### Your goal
Scan the material below for "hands", then return each line that contains it.

━━ Extracted information ━━

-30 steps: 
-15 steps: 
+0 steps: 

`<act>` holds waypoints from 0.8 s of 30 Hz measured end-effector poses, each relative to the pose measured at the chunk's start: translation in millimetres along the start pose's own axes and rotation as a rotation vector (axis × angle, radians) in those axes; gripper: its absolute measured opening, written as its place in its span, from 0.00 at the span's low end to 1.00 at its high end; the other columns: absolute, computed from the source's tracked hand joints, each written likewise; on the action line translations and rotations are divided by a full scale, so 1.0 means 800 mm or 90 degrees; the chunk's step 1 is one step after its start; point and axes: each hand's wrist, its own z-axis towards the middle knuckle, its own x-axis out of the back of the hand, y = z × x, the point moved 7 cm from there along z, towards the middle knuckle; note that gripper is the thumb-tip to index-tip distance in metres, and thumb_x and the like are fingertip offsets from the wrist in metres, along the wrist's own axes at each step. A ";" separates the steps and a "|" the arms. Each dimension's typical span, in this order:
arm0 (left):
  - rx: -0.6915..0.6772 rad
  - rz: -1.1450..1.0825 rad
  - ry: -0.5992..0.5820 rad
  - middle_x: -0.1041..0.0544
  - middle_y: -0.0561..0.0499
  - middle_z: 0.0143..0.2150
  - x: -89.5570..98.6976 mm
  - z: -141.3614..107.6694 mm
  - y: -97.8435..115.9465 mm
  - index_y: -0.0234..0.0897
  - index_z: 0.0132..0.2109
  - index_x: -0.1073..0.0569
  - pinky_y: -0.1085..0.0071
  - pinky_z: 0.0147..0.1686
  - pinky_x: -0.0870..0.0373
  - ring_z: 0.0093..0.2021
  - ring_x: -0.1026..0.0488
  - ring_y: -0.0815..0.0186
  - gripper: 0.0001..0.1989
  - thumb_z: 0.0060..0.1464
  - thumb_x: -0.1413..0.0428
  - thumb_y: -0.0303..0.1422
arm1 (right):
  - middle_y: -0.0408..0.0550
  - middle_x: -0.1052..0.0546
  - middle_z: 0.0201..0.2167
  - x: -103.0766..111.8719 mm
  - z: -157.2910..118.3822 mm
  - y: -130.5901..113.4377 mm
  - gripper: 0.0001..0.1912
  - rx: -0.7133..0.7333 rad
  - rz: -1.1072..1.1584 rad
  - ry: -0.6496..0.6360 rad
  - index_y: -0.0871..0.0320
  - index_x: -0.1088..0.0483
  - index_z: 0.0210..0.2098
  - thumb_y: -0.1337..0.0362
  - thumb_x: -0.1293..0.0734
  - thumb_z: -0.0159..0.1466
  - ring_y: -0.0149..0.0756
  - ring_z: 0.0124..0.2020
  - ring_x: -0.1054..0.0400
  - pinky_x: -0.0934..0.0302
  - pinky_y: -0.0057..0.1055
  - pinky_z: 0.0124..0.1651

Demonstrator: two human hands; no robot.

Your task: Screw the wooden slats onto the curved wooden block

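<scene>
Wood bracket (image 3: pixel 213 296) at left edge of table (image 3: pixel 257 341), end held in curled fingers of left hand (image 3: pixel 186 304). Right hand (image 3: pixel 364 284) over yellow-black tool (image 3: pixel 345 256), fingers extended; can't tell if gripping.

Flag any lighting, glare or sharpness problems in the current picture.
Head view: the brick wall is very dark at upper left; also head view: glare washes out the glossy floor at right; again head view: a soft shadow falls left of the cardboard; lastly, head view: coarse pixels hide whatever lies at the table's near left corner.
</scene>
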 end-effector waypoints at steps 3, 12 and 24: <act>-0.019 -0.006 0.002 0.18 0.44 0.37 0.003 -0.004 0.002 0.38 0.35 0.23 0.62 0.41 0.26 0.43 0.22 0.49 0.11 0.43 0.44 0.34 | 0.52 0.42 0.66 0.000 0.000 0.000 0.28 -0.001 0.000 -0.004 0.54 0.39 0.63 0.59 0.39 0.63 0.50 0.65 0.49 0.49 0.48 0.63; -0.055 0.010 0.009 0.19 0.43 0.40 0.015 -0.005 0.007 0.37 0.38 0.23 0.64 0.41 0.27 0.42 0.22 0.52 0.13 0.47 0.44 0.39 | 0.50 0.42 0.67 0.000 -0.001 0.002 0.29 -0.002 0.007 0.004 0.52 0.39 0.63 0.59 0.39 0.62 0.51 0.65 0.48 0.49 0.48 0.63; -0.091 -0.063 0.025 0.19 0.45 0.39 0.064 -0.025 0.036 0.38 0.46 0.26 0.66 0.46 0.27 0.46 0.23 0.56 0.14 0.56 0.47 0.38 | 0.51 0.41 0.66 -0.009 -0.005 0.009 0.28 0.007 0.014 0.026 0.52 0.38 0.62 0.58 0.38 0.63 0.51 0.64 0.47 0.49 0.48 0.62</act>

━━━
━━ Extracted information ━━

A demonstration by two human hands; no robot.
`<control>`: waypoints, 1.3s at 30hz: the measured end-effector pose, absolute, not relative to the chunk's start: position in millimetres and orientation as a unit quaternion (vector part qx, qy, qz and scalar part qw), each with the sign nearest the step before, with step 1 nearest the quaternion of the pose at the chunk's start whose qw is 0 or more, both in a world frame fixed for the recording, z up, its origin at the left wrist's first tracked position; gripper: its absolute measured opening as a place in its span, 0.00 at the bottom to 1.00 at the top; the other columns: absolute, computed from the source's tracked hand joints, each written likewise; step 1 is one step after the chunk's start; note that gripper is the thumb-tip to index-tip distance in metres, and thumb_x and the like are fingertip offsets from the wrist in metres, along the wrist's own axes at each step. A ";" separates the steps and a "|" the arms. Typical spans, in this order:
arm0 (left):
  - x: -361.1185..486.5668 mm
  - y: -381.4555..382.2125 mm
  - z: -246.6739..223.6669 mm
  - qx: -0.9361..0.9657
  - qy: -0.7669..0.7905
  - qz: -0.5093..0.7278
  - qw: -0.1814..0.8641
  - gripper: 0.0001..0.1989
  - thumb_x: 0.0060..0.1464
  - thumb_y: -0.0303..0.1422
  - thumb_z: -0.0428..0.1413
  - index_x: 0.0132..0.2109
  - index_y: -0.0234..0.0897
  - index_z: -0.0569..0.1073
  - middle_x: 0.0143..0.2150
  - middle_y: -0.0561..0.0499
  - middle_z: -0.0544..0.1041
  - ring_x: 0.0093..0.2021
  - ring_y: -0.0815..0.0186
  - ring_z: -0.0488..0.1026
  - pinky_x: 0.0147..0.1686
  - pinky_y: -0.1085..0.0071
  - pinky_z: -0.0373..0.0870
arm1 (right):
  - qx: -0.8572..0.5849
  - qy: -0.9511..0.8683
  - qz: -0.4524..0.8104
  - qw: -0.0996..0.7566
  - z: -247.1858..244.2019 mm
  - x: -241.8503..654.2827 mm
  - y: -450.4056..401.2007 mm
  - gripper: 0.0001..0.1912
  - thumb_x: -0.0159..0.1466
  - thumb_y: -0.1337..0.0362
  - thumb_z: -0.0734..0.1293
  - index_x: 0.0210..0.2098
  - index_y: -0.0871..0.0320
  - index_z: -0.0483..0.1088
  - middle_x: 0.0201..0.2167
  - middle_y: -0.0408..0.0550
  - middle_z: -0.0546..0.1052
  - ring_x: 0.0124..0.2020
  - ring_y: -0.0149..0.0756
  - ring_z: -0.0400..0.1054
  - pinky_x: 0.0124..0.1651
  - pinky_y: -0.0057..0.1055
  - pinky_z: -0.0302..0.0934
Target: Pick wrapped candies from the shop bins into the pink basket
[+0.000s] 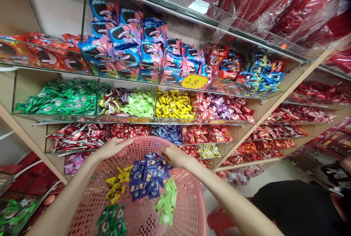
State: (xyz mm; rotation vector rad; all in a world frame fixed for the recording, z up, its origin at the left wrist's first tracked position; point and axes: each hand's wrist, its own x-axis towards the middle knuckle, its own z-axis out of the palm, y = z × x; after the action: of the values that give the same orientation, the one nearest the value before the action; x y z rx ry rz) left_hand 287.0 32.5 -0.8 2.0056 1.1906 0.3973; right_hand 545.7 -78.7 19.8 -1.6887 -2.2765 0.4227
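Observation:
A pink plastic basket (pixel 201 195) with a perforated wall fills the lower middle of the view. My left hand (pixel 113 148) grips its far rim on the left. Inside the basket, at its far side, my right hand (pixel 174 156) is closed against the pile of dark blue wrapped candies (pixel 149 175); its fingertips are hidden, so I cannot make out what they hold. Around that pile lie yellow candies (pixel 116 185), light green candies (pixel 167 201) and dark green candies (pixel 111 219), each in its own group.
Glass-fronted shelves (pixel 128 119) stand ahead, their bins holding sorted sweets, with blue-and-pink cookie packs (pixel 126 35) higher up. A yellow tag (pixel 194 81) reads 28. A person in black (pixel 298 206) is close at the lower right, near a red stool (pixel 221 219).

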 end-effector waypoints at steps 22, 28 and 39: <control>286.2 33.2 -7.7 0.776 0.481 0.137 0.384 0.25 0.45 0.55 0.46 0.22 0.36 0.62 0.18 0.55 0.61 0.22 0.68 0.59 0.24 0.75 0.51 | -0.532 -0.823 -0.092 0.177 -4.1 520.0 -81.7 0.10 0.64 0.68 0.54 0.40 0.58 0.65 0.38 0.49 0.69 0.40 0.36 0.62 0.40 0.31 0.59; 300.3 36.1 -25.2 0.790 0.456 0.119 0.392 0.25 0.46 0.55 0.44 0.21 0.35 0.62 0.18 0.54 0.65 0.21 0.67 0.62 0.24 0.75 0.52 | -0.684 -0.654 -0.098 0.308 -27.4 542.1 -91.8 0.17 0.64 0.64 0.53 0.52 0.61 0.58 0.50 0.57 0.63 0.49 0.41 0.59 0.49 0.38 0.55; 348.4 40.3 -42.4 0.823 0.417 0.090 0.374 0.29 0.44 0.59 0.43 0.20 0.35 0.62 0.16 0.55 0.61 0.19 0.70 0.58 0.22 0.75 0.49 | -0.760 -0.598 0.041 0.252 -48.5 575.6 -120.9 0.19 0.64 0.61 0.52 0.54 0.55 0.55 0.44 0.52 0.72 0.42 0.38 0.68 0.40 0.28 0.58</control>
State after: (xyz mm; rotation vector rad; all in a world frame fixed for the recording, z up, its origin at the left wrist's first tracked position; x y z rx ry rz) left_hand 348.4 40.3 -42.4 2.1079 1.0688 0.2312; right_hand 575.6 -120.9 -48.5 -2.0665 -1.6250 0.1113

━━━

### Solution
Demonstrator: two human hands; no robot.
A demonstration by two human hands; no robot.

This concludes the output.